Vivimos en una sociedad egoísta en la que solo importa nuestro propio ser. Las cosas que nos pasan a nosotros, las cosas que sentimos nosotros, solo nosotros. Cuando contamos una historia, queremos que se nos escuche, pero no lo practicamos con el prójimo. Ya no escuchamos.
El extracto del que les hablo esta semana, va precisamente de eso:
Capítulo III: Escucha
De pronto, algo pasó, algo me llamó la atención inesperadamente. Oí un murmullo, unas voces minúsculas que hablaban, no les di importancia, pero a medida que pasaba el tiempo, ese murmullo se volvió insoportable. Se trataba de miles de personas hablando. Me volvieron loca al poco tiempo, no entendía nada de lo que me decían, eran palabras incoherentes, mezcladas, nada con sentido. Se me metió en la cabeza aquel ruido insufrible, hablaban, parloteaban sin cesar y así todo el rato. Sin darme cuenta ya no podía más, no comprendía qué era todo aquello. No podía diferenciar el día de la noche porque no lo había, en ocasiones el ruido cesaba durante un rato, durante lo que parecían solo unos minutos para mí, luego comenzaba de nuevo... No eran los individuos que estaban conmigo porque ellos permanecían impasibles. Era como si no escucharan nada, como si estuviera loca.
Escuchar, ese verbo perdido.

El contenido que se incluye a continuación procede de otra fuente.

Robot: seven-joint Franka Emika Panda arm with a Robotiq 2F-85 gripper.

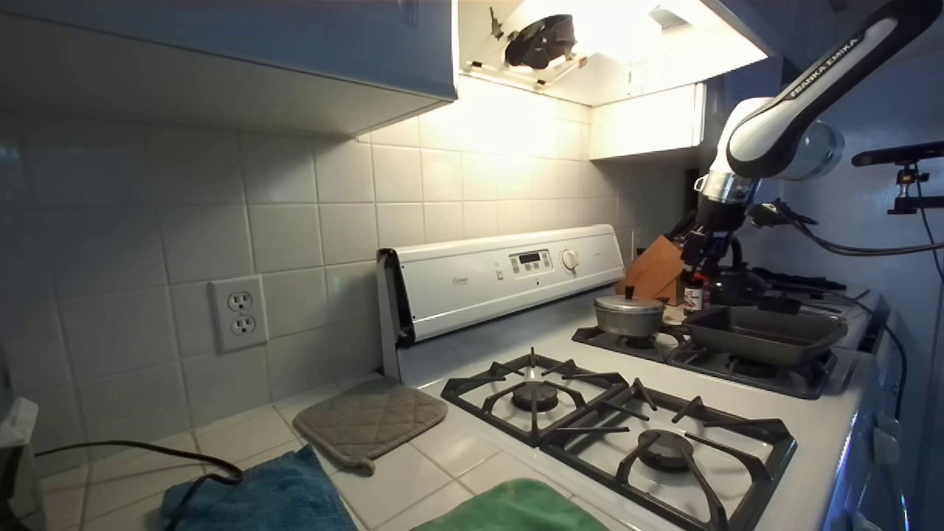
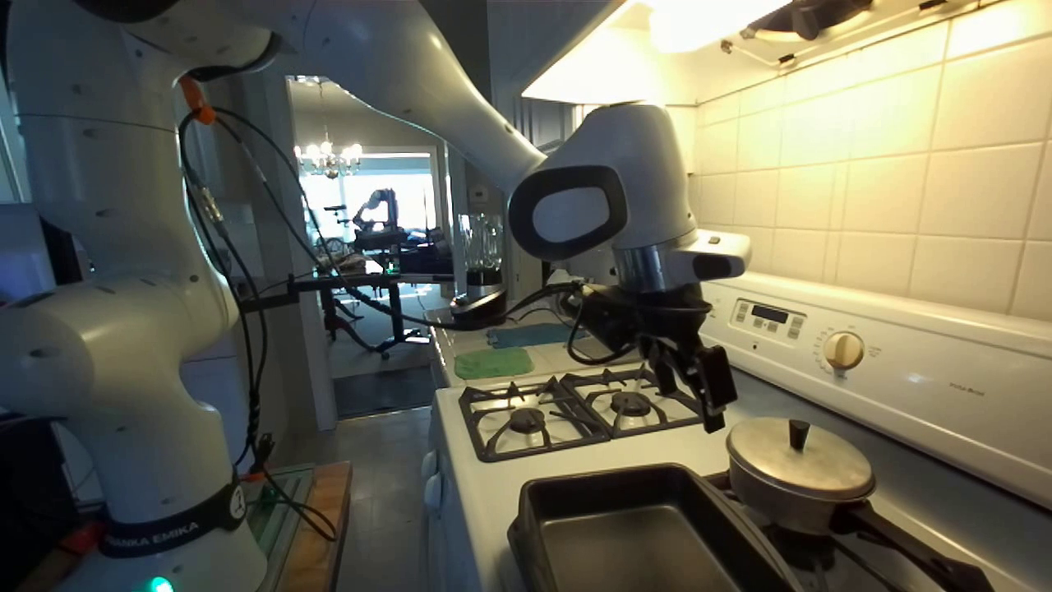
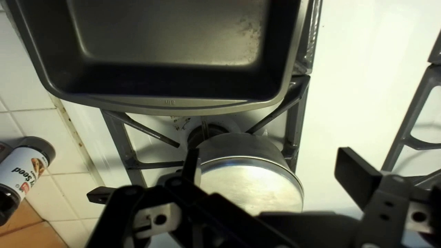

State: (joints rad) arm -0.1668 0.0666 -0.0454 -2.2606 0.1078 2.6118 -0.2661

Todos necesitamos que nos escuchen, pero también necesitamos escuchar, y se nos olvida. Los hay que hablan con Dios, para que les oiga, para que escuche sus súplicas, para pedirle cosas... Hablamos, hablamos y volvemos a hablar. Ahora cállate, solo escucha.
¿Es posible que nos escuchen las personas en coma? Ellos también son humanos, buenos, malos… egoístas. Precisamente María, no sabía escuchar, solo oía y lo que oía era ruido. ¿En qué momento nuestra voz se convirtió en ruido? Y además tanto, que ya no parece voz, es precisamente eso, ruido.
Yo si creo que cuando hablamos solos, alguien nos escucha en algún sitio, alguien o algo… no lo sé. Y también creo que las personas que están en coma nos oyen. Aquellos que despiertan, es posible que se les olviden todas las palabras que oyeron, porque tal vez es como cuando sueñas, normalmente no recuerdas que ocurrió, aunque si sabes, que algo pasó.
Un consejo para todos, sobre todo para mí. Escucha. Hay mucho que oír.